Issue: 2003 > November > case report

Chronic active Epstein-Barr virus infection in an adult with no detectable immune deficiency

M. de Boer, M.J.T.M. Mol, M.J.J.T. Bogman, J.M.D. Galama, R.A.P. Raymakers


Introduction: Epstein-Barr virus (EBV) establishes lifelong latent infection. In some patients the host-virus balance is disturbed, resulting in a chronic active EBV infection. The following case illustrates the difficulty in diagnosing and treating chronic EBV infection.
Case: A 30-year-old woman was referred because of
recurrent swellings of lymphatic tissue of both eyelids,
orbit and lymph nodes and general malaise since the
age of 19. In the past, repeated biopsies showed MALT
lymphoma and nonspecific lymphoid infiltrations. Now,
a biopsy of an axillary lymph node showed paracortical
hyperplasia with a polymorphous polyclonal lymphoid
proliferation, and large numbers of EBV-encoded small
RNA (EBER) positive cells, consistent with EBV infection.
Laboratory investigation showed a high EBV viral load.
No evidence of immunodeficiency was found.

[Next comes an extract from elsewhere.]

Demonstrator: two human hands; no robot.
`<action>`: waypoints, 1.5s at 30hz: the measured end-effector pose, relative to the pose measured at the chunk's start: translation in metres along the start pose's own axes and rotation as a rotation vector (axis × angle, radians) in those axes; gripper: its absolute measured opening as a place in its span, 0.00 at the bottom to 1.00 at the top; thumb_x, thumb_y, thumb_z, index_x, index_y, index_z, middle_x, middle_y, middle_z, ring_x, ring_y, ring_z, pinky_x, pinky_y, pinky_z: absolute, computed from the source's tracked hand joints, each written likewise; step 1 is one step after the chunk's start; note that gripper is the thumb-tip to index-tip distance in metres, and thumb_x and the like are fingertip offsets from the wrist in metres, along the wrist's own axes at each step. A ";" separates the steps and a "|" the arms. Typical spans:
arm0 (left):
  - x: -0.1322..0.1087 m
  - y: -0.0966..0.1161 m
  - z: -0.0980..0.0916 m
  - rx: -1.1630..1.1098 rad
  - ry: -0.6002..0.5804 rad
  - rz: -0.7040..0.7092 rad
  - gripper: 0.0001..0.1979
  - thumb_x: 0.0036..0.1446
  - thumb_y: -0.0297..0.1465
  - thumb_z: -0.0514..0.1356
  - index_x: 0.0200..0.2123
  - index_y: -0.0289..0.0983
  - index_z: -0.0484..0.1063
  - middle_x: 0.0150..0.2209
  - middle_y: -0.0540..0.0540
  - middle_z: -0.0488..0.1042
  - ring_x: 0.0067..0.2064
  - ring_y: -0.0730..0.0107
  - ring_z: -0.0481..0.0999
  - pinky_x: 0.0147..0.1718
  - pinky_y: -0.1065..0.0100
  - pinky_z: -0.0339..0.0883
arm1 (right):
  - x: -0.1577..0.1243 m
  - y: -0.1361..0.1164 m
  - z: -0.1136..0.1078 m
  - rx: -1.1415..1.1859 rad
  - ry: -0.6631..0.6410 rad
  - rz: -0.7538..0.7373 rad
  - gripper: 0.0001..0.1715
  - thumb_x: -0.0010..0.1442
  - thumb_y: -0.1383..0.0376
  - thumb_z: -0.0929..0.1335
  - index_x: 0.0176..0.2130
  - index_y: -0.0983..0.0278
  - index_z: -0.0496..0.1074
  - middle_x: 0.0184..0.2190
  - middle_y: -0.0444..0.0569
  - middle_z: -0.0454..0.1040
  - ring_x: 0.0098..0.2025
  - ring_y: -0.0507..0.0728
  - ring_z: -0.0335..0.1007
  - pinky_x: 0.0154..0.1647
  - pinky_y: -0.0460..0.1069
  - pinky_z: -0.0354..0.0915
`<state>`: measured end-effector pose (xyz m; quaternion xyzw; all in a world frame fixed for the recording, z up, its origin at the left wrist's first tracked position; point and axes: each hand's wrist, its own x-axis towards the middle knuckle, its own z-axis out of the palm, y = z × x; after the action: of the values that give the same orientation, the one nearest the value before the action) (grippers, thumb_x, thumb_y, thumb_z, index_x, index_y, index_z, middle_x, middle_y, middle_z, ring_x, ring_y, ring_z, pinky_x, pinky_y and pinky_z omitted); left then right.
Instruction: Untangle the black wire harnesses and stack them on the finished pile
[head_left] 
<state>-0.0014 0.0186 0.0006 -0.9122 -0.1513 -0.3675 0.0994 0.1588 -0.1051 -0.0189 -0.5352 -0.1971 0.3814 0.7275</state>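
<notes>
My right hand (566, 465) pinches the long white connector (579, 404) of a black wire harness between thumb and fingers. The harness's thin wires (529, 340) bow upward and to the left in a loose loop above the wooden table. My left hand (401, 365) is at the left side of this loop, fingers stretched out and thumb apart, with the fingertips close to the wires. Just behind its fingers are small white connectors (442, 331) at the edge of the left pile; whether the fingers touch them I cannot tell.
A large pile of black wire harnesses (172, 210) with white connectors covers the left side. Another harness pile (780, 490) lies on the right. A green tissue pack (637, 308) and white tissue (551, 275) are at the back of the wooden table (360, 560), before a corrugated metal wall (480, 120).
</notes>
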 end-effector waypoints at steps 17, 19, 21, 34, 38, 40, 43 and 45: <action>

Chronic
active EBV infection (CAEBV) was diagnosed. Treatment
with high-dose acyclovir did not significantly reduce the
viral load. Rituximab was given in an attempt to reduce
the amount of EBV-infected B lymphocytes. However,
soon after the second dose the patient died of a subarachnoidal haemorrhage.
Conclusion: This case report illustrates CAEBV as a rare
manifestation of EBV-induced disease, which will be
detected more frequently with the use of EBV-EBER
hybridisation of lymph nodes and polymerase chain
reaction (PCR) for EBV DNA. The prognosis is poor
with no established therapeutic strategies.